6. Dalağın makrofajları
Dalak- sol üst bölgede lokalize bağışıklık sisteminin ikincil parankimal organı karın boşluğu. Vücuda kan yoluyla giren eksojen antijenlerin etkisine karşı adaptif bağışıklığın gelişmesi için ana yerdir. T ve B'ye bağlı bölgeler olarak adlandırılan kesin olarak tanımlanmış alanlarda immünokompetan hücrelerin (T- ve B-lenfositleri) üreme sürecini destekler.
Kümeler halindeki T-lenfositler arteriyollerin etrafında yer alır ve perivasküler kavramalar oluşturur. İkincisi %75 CD4+ T-lenfositler ve %25 CD8+ T-lenfositlerdir. B-lenfositleri, germinal merkezlere sahip foliküller oluşturur - B'ye bağlı bölge. Dalağın bu tabakasına beyaz pulpa denir. Arteriyoller, çok sayıda makrofaj ve DC (kırmızı pulpa) içeren vasküler sinüslerde sonlanır.
Kandan gelen yabancı antijenlerin etkisi üzerinde belirli bir GDO'nun gelişme yeri beyaz hamurdur. Kırmızı hamur, vücuda yabancı partikülleri ve molekülleri, eritrositleri ve bağışıklık komplekslerini yakalayan bir kan filtresi görevi görür. Birçok mikroorganizma, kırmızı pulpadaki fagositler tarafından doğrudan tanınır. Bazıları, B-lenfositlerin uyarılmasının bir sonucu olarak, germinal merkezlerin (GC'ler) oluştuğu beyaz hamura taşınır. İkincisi, plazma hücrelerinin birikim yeri ve antikorların sentezidir. Kırmızı ve beyaz hamurun stroması, fagositik ve antijen işleyen hücrelerden oluşur.
Her gün toplam kan hacminin yaklaşık yarısı dalaktan geçer. Dalak makrofajları, hasarlı ve kusurlu kan hücrelerini tanıma ve ortadan kaldırmada önemli bir işlevi yerine getirir.
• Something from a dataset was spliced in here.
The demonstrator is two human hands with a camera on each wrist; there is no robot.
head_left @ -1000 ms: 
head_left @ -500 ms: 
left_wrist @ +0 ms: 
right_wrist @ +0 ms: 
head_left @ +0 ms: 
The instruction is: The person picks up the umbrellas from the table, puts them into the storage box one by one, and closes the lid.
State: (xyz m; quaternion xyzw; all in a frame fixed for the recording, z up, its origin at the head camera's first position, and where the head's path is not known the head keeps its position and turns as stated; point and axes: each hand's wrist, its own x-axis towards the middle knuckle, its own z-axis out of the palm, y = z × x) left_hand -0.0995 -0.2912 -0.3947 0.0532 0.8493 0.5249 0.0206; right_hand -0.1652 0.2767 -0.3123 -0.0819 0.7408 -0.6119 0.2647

7. Mononükleer fagosit sistemi

Mononükleer fagosit sistemi, kan monositlerini ve çeşitli makrofajları (Kupffer karaciğer hücreleri, alveolar makrofajlar, bağ dokusu makrofajları, Langerhans hücreleri, glial astrositler, osteoklastlar) içerir. Hepsi bir hematopoietik kök hücreden ortaya çıkar ve bir dizi aşamadan geçer: monoblast-promonosit-monosit-makrofaj.
T-lenfositler, fibroblastlar ve makrofajlar tarafından salgılanan dört granülosit-makrofaj koloni uyarıcı faktörün (GM-CSF) etkisi altında olgunlaşırlar. Sonraki lokalizasyona bağlı olarak, makrofajlar spesifik yapısal ve morfolojik özellikler kazanır. Yüzeylerinde belirteçler taşırlar: CD14, immünoglobulinler için Fc reseptörleri, C3 tamamlayıcı bileşeni için reseptörler ve HLA-DR antijenleri. CD14 molekülleri, bakteriyel lipopolisakkaritleri kan serum proteini ile birlikte bağlar; makrofajların aktivasyonu üzerine hücreden atılırlar.
Fagositler, çok sayıda enzim içeren gelişmiş bir lizozomal aparata sahiptir.
Makrofajların işlevleri:
fagositoz,
antijenlerin tanınması ve sunumu (sunumu),
bağışıklık sisteminin aracılarının salgılanması (monokinler).
vb.................



Bir hata bulursanız, lütfen bir metin parçası seçin ve Ctrl+Enter tuşlarına basın.